Ju Ju keeps pushing!
And the remarkable Swiss skipper Justine Mettraux (TeamWork-Team Snef) has not said her last words in this race, she has tacked nicely up the best band of N’ly breeze and seems set to move up to seventh.
Sam Goodchild (VULNERABLE) is in close to the Portuguese coast in light winds and may now also have lost out to his team-mate Thomas Ruyant (VULNERABLE)
And the battle for tenth is also intensifying, Vendéen skipper Benjamin Dutreux (Guyot Environnement-Water Family) is increasingly being pressurised by Clarisse Crémer (L’Occitane en Provence). In terms of the race to the finish Crémer has the better, more powerful reaching boat in the Verdier design which is a generation newer and which was first across the finish line of the last Vendée Globe as Charlie Dalin’s Apivia. Correspondingly Dutreux’s boat finished second in 2016-17 as Hugo Boss. This morning there is just 42 miles between them. Germany’s Boris Herrmann (Malizia Seaexplorer) is pushing hard in 13th, sailing on port tack on his good foil.
Daggerboard duel
Tanguy Le Turquais (Lazaire) is still the best of the daggerboard boats only eight miles ahead of Benjamin Ferré (Monoyeur-Duo For A Job) as they close reach upwind in the modest NE’ly trades. They are 17th and 18th, just behind Isabelle Joschke (MACSF) who is pleased to be going faster in 15th but has hurt her hip,
“I am quite ambivalent to with the way things are going, I have noticed that for a long time now, it is not really me who decides, it is the elements! I do what I can, but no matter how hard I try, there are times when there is no wind and we regroup, and we start again, and then sometimes it goes well for me, sometimes not so well!

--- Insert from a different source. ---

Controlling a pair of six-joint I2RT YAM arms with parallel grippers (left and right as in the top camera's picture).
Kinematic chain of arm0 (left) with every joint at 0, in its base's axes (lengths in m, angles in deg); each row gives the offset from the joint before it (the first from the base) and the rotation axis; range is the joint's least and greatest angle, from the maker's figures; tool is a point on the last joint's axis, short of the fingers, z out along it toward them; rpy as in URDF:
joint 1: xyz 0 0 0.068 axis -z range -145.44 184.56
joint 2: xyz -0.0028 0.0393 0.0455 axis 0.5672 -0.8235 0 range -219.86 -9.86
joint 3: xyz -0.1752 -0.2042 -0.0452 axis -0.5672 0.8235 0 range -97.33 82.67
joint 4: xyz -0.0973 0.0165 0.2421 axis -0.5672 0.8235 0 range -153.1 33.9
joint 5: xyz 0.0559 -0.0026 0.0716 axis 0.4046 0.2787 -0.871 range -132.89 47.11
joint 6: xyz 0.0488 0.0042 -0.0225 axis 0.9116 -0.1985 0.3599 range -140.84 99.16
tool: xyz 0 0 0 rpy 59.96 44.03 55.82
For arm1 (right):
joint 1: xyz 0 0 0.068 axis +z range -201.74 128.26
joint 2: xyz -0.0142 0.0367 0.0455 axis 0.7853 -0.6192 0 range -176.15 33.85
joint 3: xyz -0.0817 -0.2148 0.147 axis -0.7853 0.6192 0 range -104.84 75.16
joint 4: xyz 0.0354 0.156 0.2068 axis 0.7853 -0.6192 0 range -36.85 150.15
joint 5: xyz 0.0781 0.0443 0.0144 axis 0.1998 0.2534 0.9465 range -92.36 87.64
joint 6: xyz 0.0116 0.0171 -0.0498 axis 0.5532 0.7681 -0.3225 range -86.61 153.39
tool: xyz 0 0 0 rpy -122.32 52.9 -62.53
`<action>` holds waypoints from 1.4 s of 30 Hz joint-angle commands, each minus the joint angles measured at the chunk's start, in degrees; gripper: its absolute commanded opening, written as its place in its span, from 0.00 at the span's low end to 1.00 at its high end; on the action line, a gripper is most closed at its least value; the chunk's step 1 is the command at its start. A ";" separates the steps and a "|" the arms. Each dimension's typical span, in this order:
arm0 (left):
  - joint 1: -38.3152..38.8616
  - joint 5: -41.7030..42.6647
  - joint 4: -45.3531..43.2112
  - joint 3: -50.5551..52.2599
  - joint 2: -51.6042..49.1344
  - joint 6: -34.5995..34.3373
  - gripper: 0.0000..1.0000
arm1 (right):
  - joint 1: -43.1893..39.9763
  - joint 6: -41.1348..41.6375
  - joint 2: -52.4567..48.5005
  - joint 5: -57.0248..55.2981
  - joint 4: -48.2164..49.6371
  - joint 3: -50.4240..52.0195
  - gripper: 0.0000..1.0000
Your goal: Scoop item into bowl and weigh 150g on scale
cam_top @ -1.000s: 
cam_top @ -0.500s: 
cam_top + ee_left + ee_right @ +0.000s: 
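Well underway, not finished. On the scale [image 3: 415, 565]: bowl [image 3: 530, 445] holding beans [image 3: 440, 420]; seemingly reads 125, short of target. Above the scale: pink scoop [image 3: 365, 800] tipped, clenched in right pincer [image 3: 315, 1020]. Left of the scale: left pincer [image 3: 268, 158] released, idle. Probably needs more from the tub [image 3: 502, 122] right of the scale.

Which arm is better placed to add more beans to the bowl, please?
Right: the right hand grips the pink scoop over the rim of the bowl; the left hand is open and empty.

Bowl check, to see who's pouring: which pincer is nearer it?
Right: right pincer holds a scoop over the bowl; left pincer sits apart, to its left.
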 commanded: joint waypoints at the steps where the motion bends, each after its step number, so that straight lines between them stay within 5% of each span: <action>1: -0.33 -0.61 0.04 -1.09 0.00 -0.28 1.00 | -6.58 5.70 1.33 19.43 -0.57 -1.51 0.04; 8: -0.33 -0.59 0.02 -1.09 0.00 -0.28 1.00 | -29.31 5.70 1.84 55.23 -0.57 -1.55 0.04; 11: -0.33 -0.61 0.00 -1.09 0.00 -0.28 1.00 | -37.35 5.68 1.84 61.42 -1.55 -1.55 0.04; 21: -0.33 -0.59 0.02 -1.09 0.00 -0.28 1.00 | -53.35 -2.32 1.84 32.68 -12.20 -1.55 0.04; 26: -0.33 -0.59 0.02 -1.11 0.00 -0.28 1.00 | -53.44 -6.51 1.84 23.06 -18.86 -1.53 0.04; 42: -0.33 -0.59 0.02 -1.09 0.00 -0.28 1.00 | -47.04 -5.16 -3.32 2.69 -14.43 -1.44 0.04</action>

What I can say is that on the way back up from Brazil I could have hoped to take a bigger lead over the competitors with daggerboards, and if the Doldrums had not been so merciless, I could have kept a small lead, and it would not have been too much because right now I am on starboard tack, I have all my potential, but once I have passed the Azores high I will be on port tack and then it will not be the same at all!